Section: Scientific Foundations
High performance solvers for large linear algebra problems
Participants : Philip Avery, Mathieu Chanaud, Olivier Coulaud, Iain Duff, Fabrice Dupros, Luc Giraud, Abdou Guermouche, Azzam Haidar, Pavel Jiranek, Yohan LeeTinYien, Jean Roman, Xavier Vasseur.
Starting with the developments of basic linear algebra kernels tuned for various classes of computers, a significant knowledge on the basic concepts for implementations on highperformance scientific computers has been accumulated. Further knowledge has been acquired through the design of more sophisticated linear algebra algorithms fully exploiting those basic intensive computational kernels. In that context, we still look at the development of new computing platforms and their associated programming tools. This enables us to identify the possible bottlenecks of new computer architectures (memory path, various level of caches, inter processor or node network) and to propose ways to overcome them in algorithmic design. With the goal of designing efficient scalable linear algebra solvers for large scale applications, various tracks will be followed in order to investigate different complementary approaches. Sparse direct solvers have been for years the methods of choice for solving linear systems of equations, it is nowadays admitted that such approaches are not scalable neither from a computational complexity nor from a memory view point for large problems such as those arising from the discretization of large 3D PDE problems. Some initiatives exist to further improve existing parallel packages, those efforts are mainly related to advanced software engineering. Although we will not contribute directly to this activity, we will use parallel sparse direct solvers as building boxes for the design of some of our parallel algorithms such as the hybrid solvers described in the sequel of this section. Our activities in that context will mainly address preconditioned Krylov subspace methods; both components, preconditioner and Krylov solvers, will be investigated.

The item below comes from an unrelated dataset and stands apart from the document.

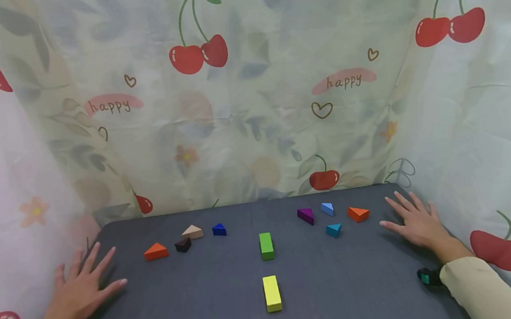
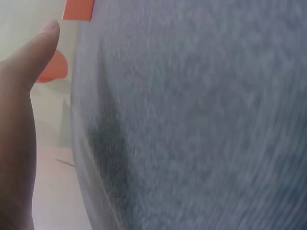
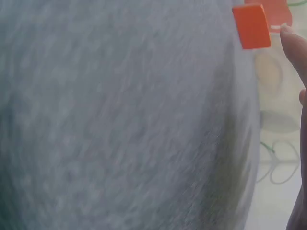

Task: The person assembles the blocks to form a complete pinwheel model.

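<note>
My left hand point(image 1: 78, 293) is spread with straight fingers at the table's left edge, holding nothing. Nearest to it lies an orange triangular block point(image 1: 156, 252). On the right side my right hand point(image 1: 418, 222) is also spread and holds nothing, close to another orange triangular block point(image 1: 358, 214). In the middle a green rectangular block point(image 1: 266, 246) lies behind a yellow rectangular block point(image 1: 272, 294). Black point(image 1: 183, 245), beige point(image 1: 192, 232) and dark blue point(image 1: 219, 230) blocks sit on the left. Purple point(image 1: 305, 216), light blue point(image 1: 327, 209) and teal point(image 1: 333, 230) blocks sit on the right.
The dark grey table point(image 1: 194, 299) carries all the blocks. A cherry-patterned curtain point(image 1: 250, 95) hangs behind it and along both sides. Beside the right sleeve point(image 1: 476, 277) a black wrist device point(image 1: 429, 276) shows.
</note>
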Available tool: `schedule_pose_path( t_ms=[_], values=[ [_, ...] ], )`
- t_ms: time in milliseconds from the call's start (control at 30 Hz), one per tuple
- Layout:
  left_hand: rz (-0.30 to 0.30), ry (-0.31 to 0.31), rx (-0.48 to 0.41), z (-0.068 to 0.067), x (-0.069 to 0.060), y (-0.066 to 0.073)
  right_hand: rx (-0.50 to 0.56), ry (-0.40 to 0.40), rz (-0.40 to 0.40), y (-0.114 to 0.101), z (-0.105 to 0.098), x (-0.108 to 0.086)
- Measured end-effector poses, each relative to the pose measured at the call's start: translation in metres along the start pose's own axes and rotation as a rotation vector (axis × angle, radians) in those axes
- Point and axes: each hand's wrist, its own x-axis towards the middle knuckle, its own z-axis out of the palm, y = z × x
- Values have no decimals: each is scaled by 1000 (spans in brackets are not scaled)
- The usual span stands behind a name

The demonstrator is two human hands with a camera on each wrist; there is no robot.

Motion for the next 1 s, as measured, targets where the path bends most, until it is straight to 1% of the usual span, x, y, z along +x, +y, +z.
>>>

Hybrid direct/iterative solvers based on algebraic domain decomposition techniques
One route to the parallel scalable solution of large sparse linear systems in parallel scientific computing is the use of hybrid methods that combine direct and iterative methods. These techniques inherit the advantages of each approach, namely the limited amount of memory and natural parallelization for the iterative component and the numerical robustness of the direct part. The general underlying ideas are not new since they have been intensively used to design domain decomposition techniques; those approaches cover a fairly large range of computing techniques for the numerical solution of partial differential equations (PDEs) in time and space. Generally speaking, it refers to the splitting of the computational domain into subdomains with or without overlap. The splitting strategy is generally governed by various constraints/objectives but the main one is to express parallelism. The numerical properties of the PDEs to be solved are usually intensively exploited at the continuous or discrete levels to design the numerical algorithms so that the resulting specialized technique will only work for the class of linear systems associated with the targeted PDE.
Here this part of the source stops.